■ PROBLEM DETAILS:
Copy exactly, from the beginning of the material below, every line up to and including the one holding "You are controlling", with the pictures left out.

■ PROVIDED DATA:
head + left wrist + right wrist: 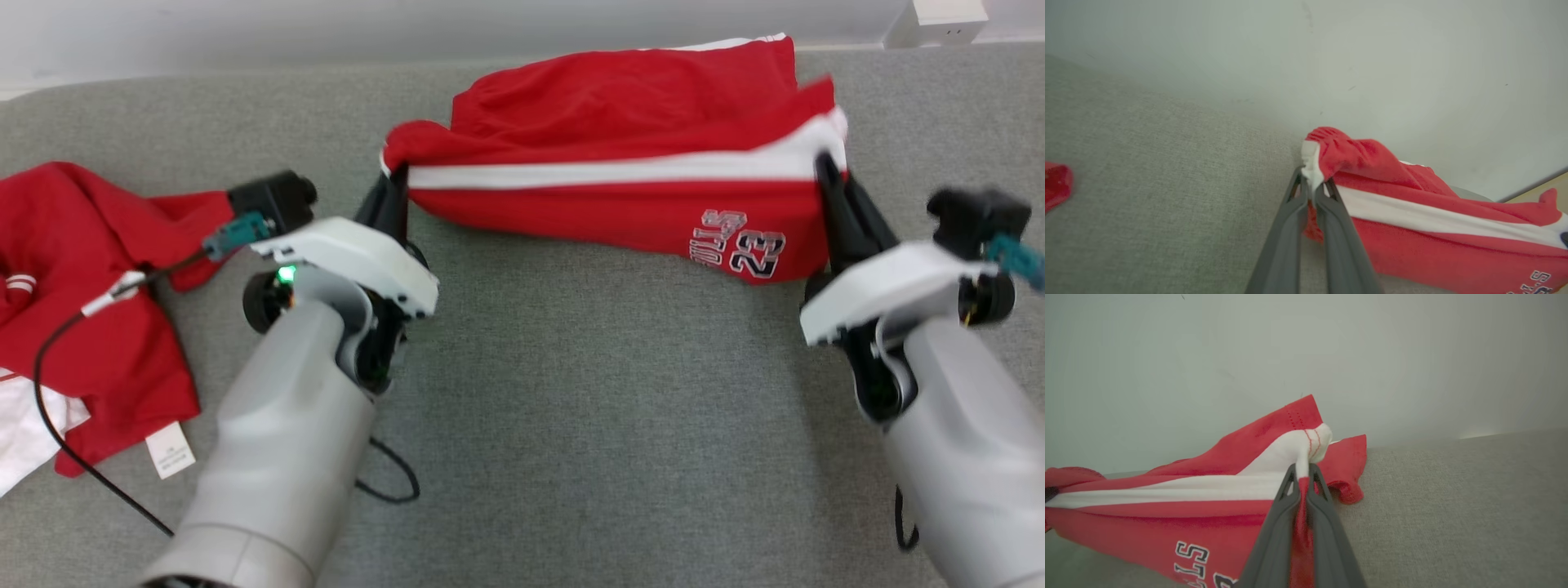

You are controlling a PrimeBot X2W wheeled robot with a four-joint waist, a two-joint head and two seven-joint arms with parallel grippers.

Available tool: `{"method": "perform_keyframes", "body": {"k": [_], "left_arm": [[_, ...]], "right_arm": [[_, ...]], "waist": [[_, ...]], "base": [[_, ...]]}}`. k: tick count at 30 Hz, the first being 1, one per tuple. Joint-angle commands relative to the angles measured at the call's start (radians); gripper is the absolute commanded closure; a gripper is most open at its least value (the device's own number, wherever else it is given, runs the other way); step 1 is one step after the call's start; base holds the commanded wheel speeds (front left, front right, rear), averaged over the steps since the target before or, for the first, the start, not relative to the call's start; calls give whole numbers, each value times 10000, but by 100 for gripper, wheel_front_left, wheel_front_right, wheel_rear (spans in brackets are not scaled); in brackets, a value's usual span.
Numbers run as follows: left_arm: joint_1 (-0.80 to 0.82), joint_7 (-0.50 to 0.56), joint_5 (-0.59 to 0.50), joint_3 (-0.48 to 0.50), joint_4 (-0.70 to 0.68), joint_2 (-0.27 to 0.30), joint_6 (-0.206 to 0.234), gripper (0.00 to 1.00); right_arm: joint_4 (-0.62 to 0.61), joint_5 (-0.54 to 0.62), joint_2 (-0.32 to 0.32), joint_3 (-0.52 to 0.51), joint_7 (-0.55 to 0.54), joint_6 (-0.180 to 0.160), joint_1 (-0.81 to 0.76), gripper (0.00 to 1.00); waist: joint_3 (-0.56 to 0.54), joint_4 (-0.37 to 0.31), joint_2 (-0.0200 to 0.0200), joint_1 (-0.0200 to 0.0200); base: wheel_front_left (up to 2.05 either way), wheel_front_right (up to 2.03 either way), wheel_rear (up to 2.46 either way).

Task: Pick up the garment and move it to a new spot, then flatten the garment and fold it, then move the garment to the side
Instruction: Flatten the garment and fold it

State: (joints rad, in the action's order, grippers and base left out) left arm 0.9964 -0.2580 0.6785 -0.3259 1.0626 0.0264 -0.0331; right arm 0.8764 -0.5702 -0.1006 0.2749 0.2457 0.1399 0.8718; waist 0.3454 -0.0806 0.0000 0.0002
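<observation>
The red garment [620,139] with a broad white stripe lies across the far middle of the grey fabric-covered worktop [571,392], its far edge up against the pale wall [245,33]. Its near edge is drawn out in a straight line between the two arms.

The left gripper [397,181] has its jaws closed tight on the garment's left corner. The left wrist view shows a bunched bit of white and red cloth poking out above the pinched fingertips [1312,181].

The right gripper [826,167] is likewise clamped on the right corner. In the right wrist view the white stripe gathers into a knot just past the tips [1301,471], and red cloth runs down between the fingers.

A printed "23" [763,255] with lettering beside it sits on the near face of the garment, close to the right end.

Well apart at the left lies a second red garment [90,269], rumpled, with a white label [170,451] at its near edge. A black cable [57,425] trails across it.
</observation>
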Motion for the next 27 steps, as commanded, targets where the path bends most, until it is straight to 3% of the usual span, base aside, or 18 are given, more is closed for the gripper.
{"method": "perform_keyframes", "body": {"k": [1,4,12,14,21,27], "left_arm": [[-161,-109,23,134,45,449,78,100],[-1009,-110,-141,198,-870,432,49,100],[-4198,-113,-1521,1661,-4572,448,-35,100],[-4740,-113,-1562,1735,-5026,448,-18,100],[-8131,-91,-2003,1466,-8346,437,806,100],[-9800,906,-2114,1089,-10846,503,1463,100]], "right_arm": [[88,-137,-447,-165,121,-167,-155,100],[-901,-618,-683,-147,228,-164,-1203,100],[-5118,253,-845,-1256,236,-169,-4683,100],[-5538,387,-865,-1393,240,-172,-5168,100],[-8100,1097,-658,-2487,246,-189,-8274,100],[-9340,1452,-261,-2888,59,-190,-9830,100]], "waist": [[19,17,0,-2],[43,-24,0,-2],[-350,-133,0,-2],[-454,-98,0,-2],[-856,127,0,-2],[-960,158,0,-2]], "base": [[0,0,0],[0,0,0],[0,0,0],[0,0,0],[0,0,0],[0,0,0]]}}
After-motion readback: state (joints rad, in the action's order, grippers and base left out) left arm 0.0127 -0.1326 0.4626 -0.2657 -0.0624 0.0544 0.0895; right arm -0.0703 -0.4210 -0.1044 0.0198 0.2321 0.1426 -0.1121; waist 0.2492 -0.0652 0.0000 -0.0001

■ REPLY:
head + left wrist + right wrist: 

You are controlling a PrimeBot X2W wheeled robot with a four-joint waist, a two-joint head and two seven-joint arms with parallel grippers.

That was the complete answer.